Both the Appellate Court and the Supreme Court acknowledged the existence of this right, as well as its foundation in both international and domestic law. However, both Courts also highlighted the need for flexibility in implementing consultation at the domestic level—a principle that has basis in Article 34 of ILO Convention 169. In consideration of the need for flexibility, the Appellate Court and the Supreme Court referred to the intensely debated Decree 124—passed amidst much controversy in 2009 to regulate the right to consultation—and the citizen participation mechanisms that are a part of the environmental impact assessment procedure. The sentences from both courts indicate that citizen participation mechanisms are sufficient to comply with the right to consultation. To put it another way, the Court is stating that when consultation occurs with the general public, no additional consultation with Indigenous peoples is required to meet the rights spelled out in ILO 169.

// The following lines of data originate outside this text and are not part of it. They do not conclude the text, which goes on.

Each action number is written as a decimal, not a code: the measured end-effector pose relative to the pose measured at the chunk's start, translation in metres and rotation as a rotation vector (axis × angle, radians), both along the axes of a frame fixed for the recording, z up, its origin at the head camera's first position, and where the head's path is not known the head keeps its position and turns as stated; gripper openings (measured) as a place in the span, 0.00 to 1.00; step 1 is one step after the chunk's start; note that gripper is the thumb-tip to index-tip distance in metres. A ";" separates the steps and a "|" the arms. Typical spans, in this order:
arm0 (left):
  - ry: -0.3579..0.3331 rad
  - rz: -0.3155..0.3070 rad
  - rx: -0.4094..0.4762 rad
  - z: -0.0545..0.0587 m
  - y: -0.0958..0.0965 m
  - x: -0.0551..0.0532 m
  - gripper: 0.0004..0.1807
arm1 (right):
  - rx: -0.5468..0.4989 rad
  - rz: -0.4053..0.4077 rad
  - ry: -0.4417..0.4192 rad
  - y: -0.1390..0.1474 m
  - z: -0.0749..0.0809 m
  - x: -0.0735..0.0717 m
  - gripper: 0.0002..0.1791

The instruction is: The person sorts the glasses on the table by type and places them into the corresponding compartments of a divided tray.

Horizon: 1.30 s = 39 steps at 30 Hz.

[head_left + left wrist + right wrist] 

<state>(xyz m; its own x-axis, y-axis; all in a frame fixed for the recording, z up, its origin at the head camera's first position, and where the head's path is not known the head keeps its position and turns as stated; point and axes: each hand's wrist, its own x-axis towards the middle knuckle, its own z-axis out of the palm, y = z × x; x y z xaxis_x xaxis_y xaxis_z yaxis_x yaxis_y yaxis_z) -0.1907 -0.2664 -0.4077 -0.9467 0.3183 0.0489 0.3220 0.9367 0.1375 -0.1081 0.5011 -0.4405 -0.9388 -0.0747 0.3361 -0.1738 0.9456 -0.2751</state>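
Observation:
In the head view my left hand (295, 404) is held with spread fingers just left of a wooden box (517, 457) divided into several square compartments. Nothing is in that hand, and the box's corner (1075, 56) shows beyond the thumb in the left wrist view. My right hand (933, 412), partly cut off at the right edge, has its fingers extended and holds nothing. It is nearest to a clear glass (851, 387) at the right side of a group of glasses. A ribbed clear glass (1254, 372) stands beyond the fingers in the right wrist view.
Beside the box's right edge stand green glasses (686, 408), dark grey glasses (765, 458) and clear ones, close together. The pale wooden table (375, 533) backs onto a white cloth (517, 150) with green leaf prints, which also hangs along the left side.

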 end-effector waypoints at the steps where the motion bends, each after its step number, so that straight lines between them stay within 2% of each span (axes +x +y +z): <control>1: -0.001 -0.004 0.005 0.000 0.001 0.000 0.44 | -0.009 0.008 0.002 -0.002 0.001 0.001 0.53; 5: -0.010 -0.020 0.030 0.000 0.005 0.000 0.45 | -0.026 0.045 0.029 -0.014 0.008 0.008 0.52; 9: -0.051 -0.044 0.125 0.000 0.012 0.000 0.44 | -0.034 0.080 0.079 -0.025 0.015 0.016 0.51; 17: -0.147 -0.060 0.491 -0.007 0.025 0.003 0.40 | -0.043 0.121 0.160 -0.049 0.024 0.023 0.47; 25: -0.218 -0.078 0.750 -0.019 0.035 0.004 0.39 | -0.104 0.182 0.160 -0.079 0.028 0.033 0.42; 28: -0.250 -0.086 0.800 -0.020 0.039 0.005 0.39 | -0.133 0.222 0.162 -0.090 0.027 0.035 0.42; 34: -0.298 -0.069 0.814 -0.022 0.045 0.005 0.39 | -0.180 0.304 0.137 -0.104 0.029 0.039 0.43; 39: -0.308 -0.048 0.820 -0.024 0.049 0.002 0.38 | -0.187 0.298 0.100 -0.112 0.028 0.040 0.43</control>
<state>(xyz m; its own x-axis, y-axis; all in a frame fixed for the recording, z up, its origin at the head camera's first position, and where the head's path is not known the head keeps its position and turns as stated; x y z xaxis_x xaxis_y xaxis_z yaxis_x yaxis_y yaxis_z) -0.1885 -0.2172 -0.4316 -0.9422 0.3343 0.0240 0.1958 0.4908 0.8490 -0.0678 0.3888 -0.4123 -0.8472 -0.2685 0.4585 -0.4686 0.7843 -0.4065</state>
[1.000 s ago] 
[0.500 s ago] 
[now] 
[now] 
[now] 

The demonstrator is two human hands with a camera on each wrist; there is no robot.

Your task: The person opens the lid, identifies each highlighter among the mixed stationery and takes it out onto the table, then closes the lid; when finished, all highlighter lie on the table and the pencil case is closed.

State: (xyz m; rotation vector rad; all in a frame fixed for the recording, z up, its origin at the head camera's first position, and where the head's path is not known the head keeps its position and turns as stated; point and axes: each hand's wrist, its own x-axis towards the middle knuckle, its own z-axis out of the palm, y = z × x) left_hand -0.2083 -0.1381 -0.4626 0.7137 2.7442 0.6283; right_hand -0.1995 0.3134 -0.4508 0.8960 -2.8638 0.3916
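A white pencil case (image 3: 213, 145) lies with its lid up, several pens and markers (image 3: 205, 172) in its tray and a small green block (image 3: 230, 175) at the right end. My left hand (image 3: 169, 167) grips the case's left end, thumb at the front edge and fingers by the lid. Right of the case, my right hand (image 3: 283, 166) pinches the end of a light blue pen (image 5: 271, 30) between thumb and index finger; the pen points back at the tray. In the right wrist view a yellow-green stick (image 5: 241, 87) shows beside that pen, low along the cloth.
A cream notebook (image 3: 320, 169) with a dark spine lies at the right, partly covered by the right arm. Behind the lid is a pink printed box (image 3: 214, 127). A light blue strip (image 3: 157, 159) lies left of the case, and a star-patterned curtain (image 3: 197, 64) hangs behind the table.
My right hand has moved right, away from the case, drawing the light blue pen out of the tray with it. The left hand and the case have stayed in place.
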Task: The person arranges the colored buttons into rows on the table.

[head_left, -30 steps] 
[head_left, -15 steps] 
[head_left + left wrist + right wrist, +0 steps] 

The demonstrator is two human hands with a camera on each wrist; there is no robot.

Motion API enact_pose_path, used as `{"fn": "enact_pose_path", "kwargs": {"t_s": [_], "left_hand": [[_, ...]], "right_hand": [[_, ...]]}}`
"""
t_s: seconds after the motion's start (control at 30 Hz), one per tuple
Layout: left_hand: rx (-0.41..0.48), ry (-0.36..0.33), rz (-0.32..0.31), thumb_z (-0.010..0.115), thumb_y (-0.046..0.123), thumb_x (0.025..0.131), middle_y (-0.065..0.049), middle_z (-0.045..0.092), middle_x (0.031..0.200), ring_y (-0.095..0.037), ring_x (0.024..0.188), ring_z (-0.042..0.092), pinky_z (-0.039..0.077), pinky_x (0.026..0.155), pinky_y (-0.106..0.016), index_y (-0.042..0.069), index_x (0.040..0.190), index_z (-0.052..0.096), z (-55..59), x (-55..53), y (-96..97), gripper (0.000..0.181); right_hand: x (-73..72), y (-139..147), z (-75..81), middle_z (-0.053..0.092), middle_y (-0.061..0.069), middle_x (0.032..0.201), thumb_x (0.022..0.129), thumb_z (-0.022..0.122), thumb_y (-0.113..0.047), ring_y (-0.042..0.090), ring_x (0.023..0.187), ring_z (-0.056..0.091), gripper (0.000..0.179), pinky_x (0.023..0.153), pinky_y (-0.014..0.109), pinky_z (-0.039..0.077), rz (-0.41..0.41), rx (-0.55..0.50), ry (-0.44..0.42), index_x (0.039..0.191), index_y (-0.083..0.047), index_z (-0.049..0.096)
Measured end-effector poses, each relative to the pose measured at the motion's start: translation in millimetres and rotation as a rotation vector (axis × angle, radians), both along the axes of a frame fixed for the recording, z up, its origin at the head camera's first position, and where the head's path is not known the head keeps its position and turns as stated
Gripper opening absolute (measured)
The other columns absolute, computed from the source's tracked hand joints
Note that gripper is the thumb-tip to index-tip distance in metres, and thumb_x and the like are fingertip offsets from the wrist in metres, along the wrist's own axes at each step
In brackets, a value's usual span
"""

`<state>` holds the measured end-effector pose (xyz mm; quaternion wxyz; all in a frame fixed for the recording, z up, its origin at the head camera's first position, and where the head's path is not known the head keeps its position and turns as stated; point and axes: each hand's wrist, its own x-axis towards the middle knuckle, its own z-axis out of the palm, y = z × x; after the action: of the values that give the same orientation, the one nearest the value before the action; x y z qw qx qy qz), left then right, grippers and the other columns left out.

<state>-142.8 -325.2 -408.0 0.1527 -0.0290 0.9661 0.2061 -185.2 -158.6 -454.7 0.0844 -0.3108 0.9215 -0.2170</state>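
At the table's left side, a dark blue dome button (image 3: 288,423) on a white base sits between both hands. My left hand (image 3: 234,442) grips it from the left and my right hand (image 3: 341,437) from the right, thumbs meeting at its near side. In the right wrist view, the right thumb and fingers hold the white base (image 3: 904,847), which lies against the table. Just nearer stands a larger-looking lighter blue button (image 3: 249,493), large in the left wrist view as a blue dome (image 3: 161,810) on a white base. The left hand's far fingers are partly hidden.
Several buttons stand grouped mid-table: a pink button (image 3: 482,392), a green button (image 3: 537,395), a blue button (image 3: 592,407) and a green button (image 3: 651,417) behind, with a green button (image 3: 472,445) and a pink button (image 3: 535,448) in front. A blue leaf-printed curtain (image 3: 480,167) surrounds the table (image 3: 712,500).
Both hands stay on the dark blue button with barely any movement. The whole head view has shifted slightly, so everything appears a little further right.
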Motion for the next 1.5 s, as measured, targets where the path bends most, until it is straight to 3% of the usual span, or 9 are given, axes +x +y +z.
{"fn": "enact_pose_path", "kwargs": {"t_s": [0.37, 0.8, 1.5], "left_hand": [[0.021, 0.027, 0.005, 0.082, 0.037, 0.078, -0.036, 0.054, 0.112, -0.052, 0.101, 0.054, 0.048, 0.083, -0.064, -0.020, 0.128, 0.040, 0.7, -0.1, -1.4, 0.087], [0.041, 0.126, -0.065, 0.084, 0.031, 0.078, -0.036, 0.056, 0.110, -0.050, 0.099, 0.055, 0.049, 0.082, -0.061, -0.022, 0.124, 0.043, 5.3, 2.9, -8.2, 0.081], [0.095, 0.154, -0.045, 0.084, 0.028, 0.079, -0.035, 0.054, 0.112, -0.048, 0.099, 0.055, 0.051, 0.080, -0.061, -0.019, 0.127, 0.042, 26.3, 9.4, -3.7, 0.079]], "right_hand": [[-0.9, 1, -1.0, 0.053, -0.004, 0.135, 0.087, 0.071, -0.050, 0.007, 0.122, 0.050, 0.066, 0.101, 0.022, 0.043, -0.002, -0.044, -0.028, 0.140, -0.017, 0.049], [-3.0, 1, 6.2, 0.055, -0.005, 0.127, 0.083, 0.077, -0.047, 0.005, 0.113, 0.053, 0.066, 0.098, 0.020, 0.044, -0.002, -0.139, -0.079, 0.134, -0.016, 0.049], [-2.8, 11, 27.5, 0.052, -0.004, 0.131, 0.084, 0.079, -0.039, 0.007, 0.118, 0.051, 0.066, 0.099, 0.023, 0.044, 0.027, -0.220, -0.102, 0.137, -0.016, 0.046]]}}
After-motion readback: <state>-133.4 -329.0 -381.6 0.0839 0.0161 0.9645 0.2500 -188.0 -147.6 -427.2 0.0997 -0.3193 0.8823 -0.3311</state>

The Supreme Court decision provides some insight into the Court’s thought-process on arriving at this conclusion. While noting the importance of consultation procedures in affording Indigenous peoples a mechanism for participation, the Court pointed out the non-binding nature of those consultations. More importantly, the Court placed the consultation question in the broader context of State sovereignty and clearly stated that sovereignty resides only with the Chilean government and cannot be supplanted by a single group within the population. In this regard, the Court noted that the right to consultation does not confer on Indigenous peoples any particular legal power or authority.

After briefly summarizing the consultation process it found to have taken place—essentially, a series of workshops and meetings—the Court was careful to point out that the central components of consultation—good faith, the objective of reaching agreement, and the use of appropriate procedures—were all complied with as part of the citizen participation mechanism.

The Supreme Court decision included the dissenting opinion of Minister Haroldo Brito, who stated that the requirements of consultation found in ILO 169 had not been met.


Sentence from the Court of Appeals in Valdivia, Rol. 148-2010, 26 May 2010.

Sentence from the Supreme Court, Rol. 4078-2010, 14 October 2010.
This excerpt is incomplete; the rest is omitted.